** Opening Source data block **

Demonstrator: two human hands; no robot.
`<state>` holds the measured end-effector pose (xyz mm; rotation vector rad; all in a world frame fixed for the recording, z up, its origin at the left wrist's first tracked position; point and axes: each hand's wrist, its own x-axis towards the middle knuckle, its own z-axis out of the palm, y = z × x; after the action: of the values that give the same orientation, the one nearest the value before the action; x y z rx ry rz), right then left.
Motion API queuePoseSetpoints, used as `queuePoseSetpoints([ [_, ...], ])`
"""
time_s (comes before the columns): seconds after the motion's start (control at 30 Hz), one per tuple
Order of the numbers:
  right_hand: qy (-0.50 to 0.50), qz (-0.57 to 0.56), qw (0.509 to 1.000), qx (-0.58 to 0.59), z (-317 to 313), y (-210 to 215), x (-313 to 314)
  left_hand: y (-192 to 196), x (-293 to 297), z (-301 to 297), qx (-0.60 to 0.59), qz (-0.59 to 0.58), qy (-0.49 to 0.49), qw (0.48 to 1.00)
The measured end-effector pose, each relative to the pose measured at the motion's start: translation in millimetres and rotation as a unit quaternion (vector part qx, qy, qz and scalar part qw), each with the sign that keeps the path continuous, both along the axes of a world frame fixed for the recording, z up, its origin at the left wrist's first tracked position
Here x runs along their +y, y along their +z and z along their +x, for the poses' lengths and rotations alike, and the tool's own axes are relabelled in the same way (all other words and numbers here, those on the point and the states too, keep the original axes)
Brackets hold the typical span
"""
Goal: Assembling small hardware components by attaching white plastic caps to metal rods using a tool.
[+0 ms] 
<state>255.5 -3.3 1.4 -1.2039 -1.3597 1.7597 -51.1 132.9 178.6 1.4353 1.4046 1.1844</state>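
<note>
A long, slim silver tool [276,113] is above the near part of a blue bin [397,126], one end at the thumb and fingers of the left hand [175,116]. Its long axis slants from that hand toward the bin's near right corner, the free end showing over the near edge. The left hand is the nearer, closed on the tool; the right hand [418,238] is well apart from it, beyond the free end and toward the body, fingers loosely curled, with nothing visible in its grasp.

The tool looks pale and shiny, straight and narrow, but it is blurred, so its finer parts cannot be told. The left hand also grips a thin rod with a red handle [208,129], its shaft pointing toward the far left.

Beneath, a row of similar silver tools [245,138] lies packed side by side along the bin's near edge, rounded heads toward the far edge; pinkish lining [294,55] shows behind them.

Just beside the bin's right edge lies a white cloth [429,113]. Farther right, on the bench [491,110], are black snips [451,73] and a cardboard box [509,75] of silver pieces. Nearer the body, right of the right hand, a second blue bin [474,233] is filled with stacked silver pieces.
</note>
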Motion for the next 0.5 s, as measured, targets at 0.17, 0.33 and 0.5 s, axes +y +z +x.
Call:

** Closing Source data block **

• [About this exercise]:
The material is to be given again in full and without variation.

• [Exercise result]:
Demonstrator: two human hands; no robot.
`<state>` holds the measured end-effector pose (xyz mm; rotation vector rad; all in a world frame fixed for the recording, z up, its origin at the left wrist's first tracked position; point and axes: each hand's wrist, its own x-axis towards the middle knuckle, its own z-axis out of the palm, y = z × x; after the action: of the values that give the same orientation, the one nearest the value before the action; x y z rx ry rz), right then left.
Motion API queuePoseSetpoints, used as `queuePoseSetpoints([ [_, ...], ])`
"""
time_s (comes before the columns): seconds after the motion's start (control at 30 Hz), one per tuple
Order of the numbers:
  right_hand: qy (-0.50 to 0.50), qz (-0.57 to 0.56), qw (0.509 to 1.000), qx (-0.58 to 0.59), z (-317 to 313), y (-210 to 215), x (-313 to 314)
  left_hand: y (-192 to 196), x (-293 to 297), z (-301 to 297), qx (-0.60 to 0.59), qz (-0.59 to 0.58), qy (-0.49 to 0.49), qw (0.48 to 1.00)
The measured end-effector pose, each relative to the pose measured at the motion's start: translation in millimetres and rotation as a unit quaternion (vector part qx, qy, qz and scalar part qw), each with the sign that keeps the path continuous, both along the axes of a world frame fixed for the recording, z up, its origin at the left wrist's first tracked position
Here x runs along their +y, y along their +z and z along their +x, for the poses' lengths and rotations alike, and the tool's own axes are relabelled in the same way (all other words and numbers here, those on the point and the states too, keep the original axes)
Brackets hold the typical span
"""
Goal: Assembling small hardware components by attaching white plastic caps to metal rods using a tool.
[+0 ms] 
<state>255.5 -3.3 1.4 -1.2039 -1.3597 1.7597 -51.1 132.9 178.6 1.4353 1.4046 1.1844</state>
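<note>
A long, slim silver tool [276,113] is above the near part of a blue bin [397,126], one end at the thumb and fingers of the left hand [175,116]. Its long axis slants from that hand toward the bin's near right corner, the free end showing over the near edge. The left hand is the nearer, closed on the tool; the right hand [418,238] is well apart from it, beyond the free end and toward the body, fingers loosely curled, with nothing visible in its grasp.

The tool looks pale and shiny, straight and narrow, but it is blurred, so its finer parts cannot be told. The left hand also grips a thin rod with a red handle [208,129], its shaft pointing toward the far left.

Beneath, a row of similar silver tools [245,138] lies packed side by side along the bin's near edge, rounded heads toward the far edge; pinkish lining [294,55] shows behind them.

Just beside the bin's right edge lies a white cloth [429,113]. Farther right, on the bench [491,110], are black snips [451,73] and a cardboard box [509,75] of silver pieces. Nearer the body, right of the right hand, a second blue bin [474,233] is filled with stacked silver pieces.
</note>
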Motion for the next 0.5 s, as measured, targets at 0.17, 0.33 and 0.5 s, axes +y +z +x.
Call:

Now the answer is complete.